Design, manufacturing and control of the open loop of a soft air arm: bending experiments
Authors:
(1) Jorge Francisco Garcia-Samartin, Centro de automatic Yar Robotica (UPM-CSIC), University of Politecnica de Madrid-Consejo Superior DE Investigaciones Cientıficas, Jose Josier Abiasal 2, 28006 Madrid, Spain (Spain)[email protected]);
(2) Adrian Rieker, Centro De Automatica y Robotica (UPM-CSIC), Universidad Politecnica De Madrid-Consejo Superior de Investigaciones Cientıficas, Jose Guterres Abiasal 2, 28006 Madrid, Spain;
(3) Antonio Barrientos, Centro De Automatica Y Robotica (Upm-CSIC), Universidad Politecnica de Madrid-Consejo Superior de Investigaciones Cientıficas, Jose Guterres Abiasal 2, 28006 Madrid, Spain.
Links table
Abstract and 1 introduction
2 relevant business
2.1 Air operation
2.2 Aerobic weapons
2.3 Control of soft robots
3 Paul: Design and Manufacturing
3.1 Robot design
3.2 Choose materials
3.3 Manufacturing
3.4 operating bank
4 Gain data and control the open episode
4.1 Device Preparing
4.2 vision capture system
4.3 Data set generation: table -based models
4.4 Open ring control
5 results
5.1 final version of Paul
5.2 Analysis of the work area
5.3 Perform the models based on the table
5.4 Bending experiments
5.5 Weight experiences
6 conclusions
Finance information
A. Experiments and references
5.4 Bending experiments
The first experiment consisted of an analysis of a segmental deviation for the time of swelling. For this purpose, one of the bomber was constantly amplified, at 100 millimeters. For each time, Paul End Cooord
Where X0 and Y0 indicate the initial mode of Paul End.
Since the weight of subsequent units affects the behavior of the first part, the experiment was repeated by placing the first part and then two additional parts. The results appear in Figure 18.
It can also be seen, Paul is able to bend up to 40 degrees to the vertical axis, and add new slices that does not cause any noticeable decrease in his ability to bend.

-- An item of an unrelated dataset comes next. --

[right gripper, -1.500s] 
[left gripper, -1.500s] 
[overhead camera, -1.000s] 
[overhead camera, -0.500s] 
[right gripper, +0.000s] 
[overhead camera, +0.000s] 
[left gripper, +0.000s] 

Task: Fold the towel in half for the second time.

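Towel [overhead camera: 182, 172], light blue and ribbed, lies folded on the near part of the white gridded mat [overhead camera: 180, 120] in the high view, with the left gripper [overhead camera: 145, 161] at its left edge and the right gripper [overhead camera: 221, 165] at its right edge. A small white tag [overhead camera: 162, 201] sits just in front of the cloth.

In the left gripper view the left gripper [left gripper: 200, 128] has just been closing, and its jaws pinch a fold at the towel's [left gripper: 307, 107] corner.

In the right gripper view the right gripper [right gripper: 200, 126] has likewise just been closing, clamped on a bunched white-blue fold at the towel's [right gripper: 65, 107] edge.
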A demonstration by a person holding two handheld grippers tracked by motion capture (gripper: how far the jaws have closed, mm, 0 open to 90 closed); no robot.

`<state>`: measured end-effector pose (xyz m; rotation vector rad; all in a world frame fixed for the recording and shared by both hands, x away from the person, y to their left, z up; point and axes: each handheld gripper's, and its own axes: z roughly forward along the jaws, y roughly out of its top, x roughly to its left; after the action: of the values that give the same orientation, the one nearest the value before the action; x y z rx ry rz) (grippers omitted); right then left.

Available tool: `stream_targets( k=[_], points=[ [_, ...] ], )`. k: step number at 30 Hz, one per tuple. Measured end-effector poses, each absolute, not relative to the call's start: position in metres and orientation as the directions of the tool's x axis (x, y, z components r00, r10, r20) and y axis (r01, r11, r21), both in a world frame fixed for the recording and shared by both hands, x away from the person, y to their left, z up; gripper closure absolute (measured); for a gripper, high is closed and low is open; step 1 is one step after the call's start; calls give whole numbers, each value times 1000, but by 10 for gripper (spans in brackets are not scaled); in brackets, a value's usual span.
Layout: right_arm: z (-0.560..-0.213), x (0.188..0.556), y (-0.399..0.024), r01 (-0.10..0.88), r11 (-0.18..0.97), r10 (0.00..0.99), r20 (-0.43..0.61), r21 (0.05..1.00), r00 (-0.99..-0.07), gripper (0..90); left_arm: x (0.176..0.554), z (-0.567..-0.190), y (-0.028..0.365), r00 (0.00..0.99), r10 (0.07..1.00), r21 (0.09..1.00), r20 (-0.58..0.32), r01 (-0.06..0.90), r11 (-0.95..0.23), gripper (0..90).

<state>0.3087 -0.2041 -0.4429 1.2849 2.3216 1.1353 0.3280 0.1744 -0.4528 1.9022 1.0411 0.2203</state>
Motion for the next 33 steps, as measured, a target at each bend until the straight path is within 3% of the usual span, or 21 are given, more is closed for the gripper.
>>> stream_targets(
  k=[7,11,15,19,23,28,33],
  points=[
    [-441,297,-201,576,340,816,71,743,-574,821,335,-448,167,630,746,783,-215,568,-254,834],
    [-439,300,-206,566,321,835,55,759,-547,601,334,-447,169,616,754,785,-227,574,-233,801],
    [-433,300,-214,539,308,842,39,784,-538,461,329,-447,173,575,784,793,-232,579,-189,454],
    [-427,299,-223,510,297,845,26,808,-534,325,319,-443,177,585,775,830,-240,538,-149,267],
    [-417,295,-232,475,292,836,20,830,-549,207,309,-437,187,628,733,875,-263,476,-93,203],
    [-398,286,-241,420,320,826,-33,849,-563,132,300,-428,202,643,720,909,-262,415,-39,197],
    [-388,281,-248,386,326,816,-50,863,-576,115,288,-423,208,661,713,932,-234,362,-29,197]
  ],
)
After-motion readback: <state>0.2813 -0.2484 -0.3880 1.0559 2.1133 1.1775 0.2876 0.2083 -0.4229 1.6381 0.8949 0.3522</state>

Although it is still far from 80 degrees [28] Or 70 degrees [32]PNEUNet slices and thus more flexible, this bending capacity is acceptable. Moreover, the fact that it does not lose its ability to bend significantly by adding slices that make it possible to sequence the bending movements and thus overcome obstacles that a rigid robot will not be able to overcome.
In conjunction with this, the health verification test that was aimed at showing Paul’s ability to bend thanks to his distorted engineering. The goal was to direct points in the side aircraft. The results of this experiment appear in Figure 19. Pictures, extracted from the video of the “A” video, shows how the processor can adopt different shapes, capable of bending up to 40 degrees and adapting, in the case of obstacles, to a wide variety of geometric shapes, which make Paul is an essential ally of inspection and exploration in very confusion environments.